=== Exercise objective ===
Only the pictures are dropped. Restate each line below word for word.

::::

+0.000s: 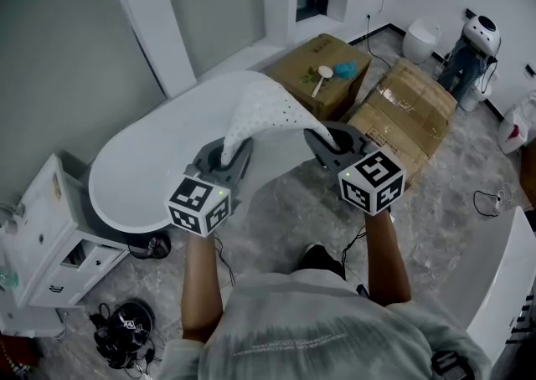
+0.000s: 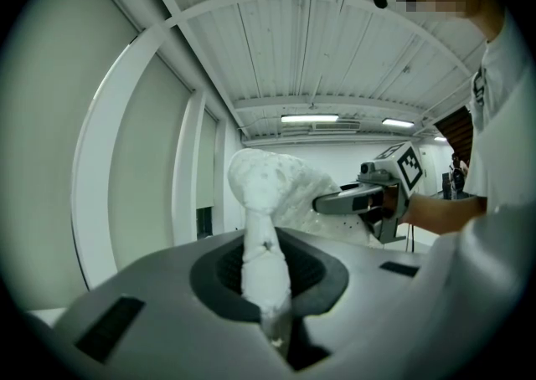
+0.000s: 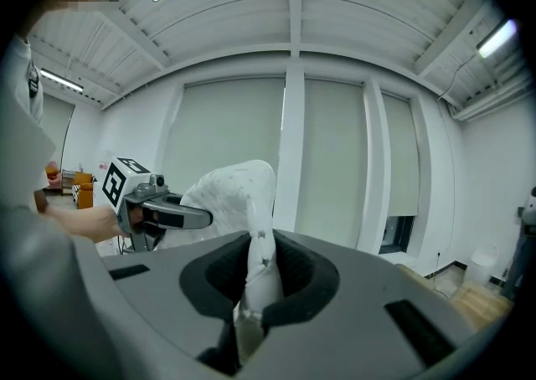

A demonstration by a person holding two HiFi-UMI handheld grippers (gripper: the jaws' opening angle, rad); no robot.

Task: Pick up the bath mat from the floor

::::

=== Written reply ===
+0.000s: 
+0.000s: 
+0.000s: 

A demonstration by a person holding two HiFi-UMI handheld grippers (gripper: the jaws' opening angle, rad); no robot.

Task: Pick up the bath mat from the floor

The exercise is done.